About the Book
The intimate and also highly generalizable poems in Source Notes: Seventh Decade revolve around two core questions: "If everything we said to define ourselves/was preceded by Just like everyone or/ Like most of us, what would shift/in the life-long construction project/we call our self?" and "Who says age can't be luxurious, /astonishing, sui generis?" The poems in the collection move from public events to highly personal ones, both past and present, and explore creativity, the sweetness of age, the joys of marriage, early trauma, motherhood, family relationships, the surprising resonances of travel and the mysteries of savoring in place. Within and between poems patterns appear, disappear, transform, new stories, without noticing come into being, teaching us again and again "we are never too old for rebirth, the hold of the miraculous." Intriguing photographs amplify the text.
About the Author :
Heather Tosteson is the author of two earlier poetry collections, The Sanctity of the Moment: Poems from Four Decades and Breathing in Portuguese, Living in English, as well as several works of fiction and non-fiction. She is the recipient of fellowships in poetry, fiction, and photography from Yaddo, MacDowell, the Virginia Center for the Creative Arts, and Hambidge Center for the Arts as well as a Discovery/The Nation poetry prize. A co-founder of Wising Up Press, she has co-edited and illustrated sixteen Wising Up Anthologies. She earned her MFA in Creative Writing from the University of North Carolina in Greensboro and PhD in English and Creative Writing from Ohio University.
Review :
Heather Tosteson's Source Notes: Seventh Decade is a brave, unvarnished reassessment of the poet's life, an unsentimental reckoning that celebrates awe, wonder, and gratitude, while accepting and confronting remorse, betrayal, and loss. . . . In lyrical poems that beguile with their music, and stun with their candor, Heather Tosteson invites us to share "the ripe wild fruit of eternity."
-Gary Young, author of That's What I Thought: Poems and New and Selected Poems
In her newest collection of poetry, Heather Tosteson once again delivers an exquisitely crafted vision of existence that is simultaneously broad and intimate, beautiful and fraught, manageable (through tremendous effort) and wild. Her poems do not lie.

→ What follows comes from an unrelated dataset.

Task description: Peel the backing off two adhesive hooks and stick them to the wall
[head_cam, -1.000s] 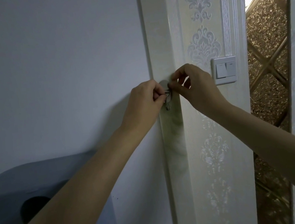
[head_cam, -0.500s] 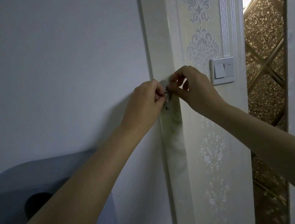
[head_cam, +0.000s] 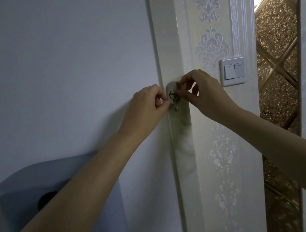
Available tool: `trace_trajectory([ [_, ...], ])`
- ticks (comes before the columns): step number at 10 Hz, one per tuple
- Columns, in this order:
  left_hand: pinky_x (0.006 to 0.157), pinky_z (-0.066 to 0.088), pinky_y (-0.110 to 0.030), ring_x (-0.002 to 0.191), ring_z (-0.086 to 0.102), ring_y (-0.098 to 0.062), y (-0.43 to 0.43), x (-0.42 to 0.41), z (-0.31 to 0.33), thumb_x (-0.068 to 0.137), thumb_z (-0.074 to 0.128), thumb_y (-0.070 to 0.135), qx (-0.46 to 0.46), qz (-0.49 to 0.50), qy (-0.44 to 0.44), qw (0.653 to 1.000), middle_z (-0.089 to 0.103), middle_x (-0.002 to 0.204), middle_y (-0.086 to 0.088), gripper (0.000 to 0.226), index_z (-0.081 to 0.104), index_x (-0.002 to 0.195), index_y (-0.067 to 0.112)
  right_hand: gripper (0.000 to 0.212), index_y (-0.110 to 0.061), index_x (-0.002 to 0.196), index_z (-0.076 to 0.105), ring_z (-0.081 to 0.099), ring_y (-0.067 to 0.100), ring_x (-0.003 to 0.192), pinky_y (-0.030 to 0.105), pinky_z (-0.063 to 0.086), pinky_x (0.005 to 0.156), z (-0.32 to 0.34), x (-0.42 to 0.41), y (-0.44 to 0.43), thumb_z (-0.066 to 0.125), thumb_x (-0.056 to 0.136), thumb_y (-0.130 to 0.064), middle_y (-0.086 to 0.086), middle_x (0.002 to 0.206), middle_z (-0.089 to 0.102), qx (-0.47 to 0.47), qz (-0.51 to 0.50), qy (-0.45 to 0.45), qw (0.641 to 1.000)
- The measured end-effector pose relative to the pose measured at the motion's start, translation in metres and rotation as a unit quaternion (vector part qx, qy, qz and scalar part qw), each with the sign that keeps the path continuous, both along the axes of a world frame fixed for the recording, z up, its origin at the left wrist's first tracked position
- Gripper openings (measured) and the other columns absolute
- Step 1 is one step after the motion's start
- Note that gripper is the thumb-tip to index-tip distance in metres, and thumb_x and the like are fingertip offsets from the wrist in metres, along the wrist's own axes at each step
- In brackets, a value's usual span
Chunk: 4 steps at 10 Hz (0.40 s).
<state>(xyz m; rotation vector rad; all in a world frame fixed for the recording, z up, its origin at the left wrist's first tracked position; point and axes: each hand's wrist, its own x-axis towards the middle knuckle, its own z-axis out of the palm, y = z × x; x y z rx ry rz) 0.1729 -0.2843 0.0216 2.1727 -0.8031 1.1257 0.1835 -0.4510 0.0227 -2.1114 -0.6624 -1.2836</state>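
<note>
A small adhesive hook [head_cam: 173,95], with a rounded pale pad and a metal hook hanging below it, lies against the cream vertical wall strip [head_cam: 167,37] at the centre of the view. My left hand [head_cam: 145,107] pinches its left edge with thumb and forefinger. From the right, my right hand [head_cam: 203,90] holds the pad's other edge and the metal part with its fingertips. The fingers hide part of the pad. A second hook is not visible.
A white double light switch [head_cam: 233,71] is fixed just right of my right hand. Patterned wallpaper [head_cam: 212,47] and a gold textured glass panel [head_cam: 278,62] run further right. A grey rounded appliance [head_cam: 22,189] stands at lower left against the plain white wall [head_cam: 54,60].
My hands have spread slightly apart, so more of the hook's pad shows between the fingers. The hook stays at the same spot on the strip.
</note>
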Motion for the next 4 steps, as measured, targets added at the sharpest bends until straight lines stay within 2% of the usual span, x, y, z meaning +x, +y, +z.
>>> trace_trajectory([
  [2,0.061,0.043,-0.017,0.064,0.052,-0.008,0.021,-0.018,0.0,0.082,0.059,0.02,-0.005,0.011,0.017,1.0,0.056,0.068,0.007,0.007,0.062,0.082,0.013,0.012,-0.009,0.095,0.057,0.047,0.001,0.065,-0.001,0.037,0.063,-0.004,-0.015,0.012,0.06,0.085,-0.014,-0.002,0.089,0.051,-0.019,0.033,0.03,0.999],
  [3,0.058,0.04,-0.011,0.061,0.052,-0.005,0.036,-0.033,-0.002,0.083,0.059,0.022,-0.017,0.019,0.057,0.998,0.055,0.068,0.012,0.007,0.061,0.084,0.016,0.015,-0.01,0.099,0.057,0.048,0.0,0.068,-0.001,0.037,0.063,-0.008,-0.026,0.025,0.058,0.087,-0.019,-0.001,0.092,0.053,-0.039,0.067,0.05,0.996],
  [4,0.058,0.038,-0.006,0.067,0.053,-0.007,0.054,-0.053,-0.003,0.084,0.058,0.025,-0.018,0.039,0.084,0.996,0.058,0.076,0.008,0.011,0.061,0.089,0.015,0.02,-0.013,0.105,0.056,0.049,-0.001,0.071,-0.005,0.037,0.062,-0.01,-0.039,0.044,0.054,0.089,-0.025,-0.006,0.091,0.051,-0.048,0.086,0.08,0.992],
])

-Kat Meads, author of Dear DeeDee
Poem by poem, as I savored Source Notes: Seventh Decade, I grew increasingly inspired. It's wonderful for a young poet to be bold and brave, but it's an even more miraculous feat for an artist entering her 70's.
-Lowell Jaeger, Montana Poet Laureate 2017-2019, author of Earth-blood & Star-shine
In Source Notes, there is an abundance of wisdom, also an abundance of pain-abuse, mental illness, misunderstandings-interwoven into luminous poems in which tree frogs and quetzals are as likely to show up as estranged relatives yearning for reconciliation.
-Kathleen Housley, author of Firmament, Epiphanies
The creativity, bravery, and wisdom of Tosteson's narrator are hard-earned, genuine, and ever-evolving. She reassures the reader, "We are never too old for rebirth"-and we believe her.
-Janice Eidus, author of The Last Jewish Virgin and The War of the Rosens
In Source Notes: Seventh Decade, Heather Tosteson maps the inner lives of women in a way that is both mystical and deeply intellectual, keeping alive poetry's big questions of transcendence, revelation, awe, and grounded presence in the ordinary. What a large and compassionate gift to the reader, a gift from a life given to inner investigation of what it means to be a human being anchored within the tangible things of the world. As the poet says, Trust the emptiness within/ and the rain sifting gently/ through palm, jacaranda and mimosa.
-Mary Kay Rummel, author of Nocturnes: Between Flesh and Stone, poet laureate emerita of Ventura County, CA
"I just want to make meaning of my life," writes Heather Tosteson. She does that with contemplative care in all the biographical poems in Source Notes: Seventh Decade. A life lived vividly shape-shifts over time, if we are to grow. With growth comes reckonings, evolving intimacies, reconciliations, acceptance, even redemption. I felt more grounded in my own relationship with ageing as I read these poems by a kindred spirit.
-Felicia Mitchell, author of Waltzing with Horses
Source Notes: Seventh Decade is an amazing collection. Tosteson's well-crafted poems cover a broad territory with candor and depth. Her remarkable photographs, so powerful in their simplicity, contribute additional levels of meaning as well, revealing the unexpected, the 'just-out-of sight, ' or what often goes unseen.